What began Wednesday night – 8 months after it was promised – is intended to result in changes and improvements within a year, along the three miles of 35th between Avalon and Roxbury – three miles that have seen 1,065 crashes in the past 10 years, Curtin said.
(May 2013 crash at 35th/Roxbury: WSB photo by Christopher Boffoli)
Distraction is blamed for about a third of the crashes. After that: Speeding, impairment, failure to grant right-of-way. Despite the absence of a major safety campaign, there has been progress.
(October 2008 speed sign at 35th/Willow, where recent studies showed the highest average speed)
The speed limit along the project area is 35 mph; studies from the past year show that speeds have “come down considerably since 2007,” Curtin said, but they are still over the limit. 85 percent of the traffic is going almost 41 mph at SW Willow, 38.5 mph at SW Brandon, 36.5 mph at SW Roxbury. At those speeds, “we’re rolling the dice .. pedestrians do not typically do well” if hit at those rates of speed.
Backing up: He began with a presentation; not recommendations or suggestions, but instead, the project’s goals and facts. We recorded those first 46 minutes on video, including some Q/A:
Below, you’ll see the slide deck Curtin walked through during that opening presentation:
Curtin stressed that 35th is “a neighborhood” – 488 parcels along the three-mile stretch in the project zone, 73 percent of them single-family homes, 11 percent apartments/condos/townhouses – so when there are crashes, they are virtually (and sometimes literally) “in people’s front yards”:
(January 2010 crash at 35th/Cloverdale – WSB reader photo by Bruce)
While he stressed repeatedly that “tonight, we’re not jumping into solutions at all,” it was clear that some are eager, even ravenous, for solutions. One man who said he’s had two cars “totaled, absolutely totaled” decried people who drive on 35th SW “as if it were the Indianapolis 500,” particularly in the years since it became the last north-south two-lanes-each-way road through the heart of West Seattle.
(Seen April 2010 at 35th/Webster, shared by MAS)
He continued, “If you put 35th on a road diet, you won’t need more people to enforce (the speed limit).” (He was challenged loudly by other attendees and Curtin had to put the brakes on what almost accelerated into a shout-down.)
The speed van and radar trailers are among the measures implemented since 2007 that have brought speeds down somewhat, “but there is still room for improvement,” Curtin declared. (Our archives include this long list of changes made as of a 2008 discussion (note that a road-diet study was mentioned then, six years ago).
Police enforcement has brought some progress over the years.

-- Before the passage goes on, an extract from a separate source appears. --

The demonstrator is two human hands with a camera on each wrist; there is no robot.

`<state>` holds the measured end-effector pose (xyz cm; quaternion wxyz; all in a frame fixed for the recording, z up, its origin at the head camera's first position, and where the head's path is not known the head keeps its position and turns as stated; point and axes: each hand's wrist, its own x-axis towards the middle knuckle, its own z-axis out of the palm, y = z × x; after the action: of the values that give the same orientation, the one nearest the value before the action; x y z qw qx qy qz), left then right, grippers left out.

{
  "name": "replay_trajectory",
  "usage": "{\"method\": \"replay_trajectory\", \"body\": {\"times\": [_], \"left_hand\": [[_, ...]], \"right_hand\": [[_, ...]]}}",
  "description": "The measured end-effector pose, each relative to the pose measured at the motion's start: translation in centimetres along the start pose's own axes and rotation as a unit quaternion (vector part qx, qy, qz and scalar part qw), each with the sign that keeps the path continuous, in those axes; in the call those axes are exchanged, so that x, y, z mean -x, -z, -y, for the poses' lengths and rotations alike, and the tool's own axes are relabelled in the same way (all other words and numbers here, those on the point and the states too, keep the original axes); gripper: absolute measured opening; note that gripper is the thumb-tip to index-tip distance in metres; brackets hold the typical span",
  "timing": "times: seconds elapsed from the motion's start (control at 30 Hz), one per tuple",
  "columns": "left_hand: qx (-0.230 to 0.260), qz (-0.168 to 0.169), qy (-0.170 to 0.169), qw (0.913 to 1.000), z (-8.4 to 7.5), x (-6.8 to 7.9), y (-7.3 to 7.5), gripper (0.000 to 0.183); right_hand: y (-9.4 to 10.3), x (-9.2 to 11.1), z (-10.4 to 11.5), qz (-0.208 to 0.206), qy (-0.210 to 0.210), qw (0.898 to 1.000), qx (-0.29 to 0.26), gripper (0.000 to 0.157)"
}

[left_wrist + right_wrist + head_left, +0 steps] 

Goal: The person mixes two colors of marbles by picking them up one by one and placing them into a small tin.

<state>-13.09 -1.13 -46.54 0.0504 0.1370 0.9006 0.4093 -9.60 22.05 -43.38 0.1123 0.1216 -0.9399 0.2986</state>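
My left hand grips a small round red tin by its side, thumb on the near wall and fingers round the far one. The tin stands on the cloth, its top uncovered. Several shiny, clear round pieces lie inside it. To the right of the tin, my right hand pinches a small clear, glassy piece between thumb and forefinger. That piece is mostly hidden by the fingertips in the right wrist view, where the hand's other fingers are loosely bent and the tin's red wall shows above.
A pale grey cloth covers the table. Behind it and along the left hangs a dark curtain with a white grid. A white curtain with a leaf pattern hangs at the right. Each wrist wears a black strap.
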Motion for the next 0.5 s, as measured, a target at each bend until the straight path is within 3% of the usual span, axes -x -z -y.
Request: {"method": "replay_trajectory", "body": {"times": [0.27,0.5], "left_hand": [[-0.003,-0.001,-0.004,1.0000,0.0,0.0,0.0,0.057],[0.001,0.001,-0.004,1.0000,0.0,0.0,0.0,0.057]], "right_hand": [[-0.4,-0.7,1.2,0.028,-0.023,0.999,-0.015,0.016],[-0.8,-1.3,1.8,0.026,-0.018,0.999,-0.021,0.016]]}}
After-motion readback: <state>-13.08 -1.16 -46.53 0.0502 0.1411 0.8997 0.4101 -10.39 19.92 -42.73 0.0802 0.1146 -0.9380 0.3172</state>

(WSB photo: April 2011 emphasis patrol on 35th)
Southwest Precinct commander Capt. Steve Wilske told attendees about an enforcement period in which SPD made contact with 200 drivers over four months, with 70 pulled over for “talking on a cell phone while driving,” 40 for speeding, and the other 90 for “various violations” (including other forms of distracted driving). He said they might be back on 35th, and they are hoping to “do the same thing … in different areas.” The overtime is covered by grants they seek.
In Q/A, Curtin and Wilske were asked how road design might affect the stated major causes of crashes, distraction and impairment. “The way we design our streets have a huge impact on how people behave on our streets,” Curtin replied. “We have great big wide streets,” and, for example, that encourages people to speed, he says. “That’s why in Seattle our neighborhood streets are designed to be 25 feet wide with parking on both sides,” very little room to speed.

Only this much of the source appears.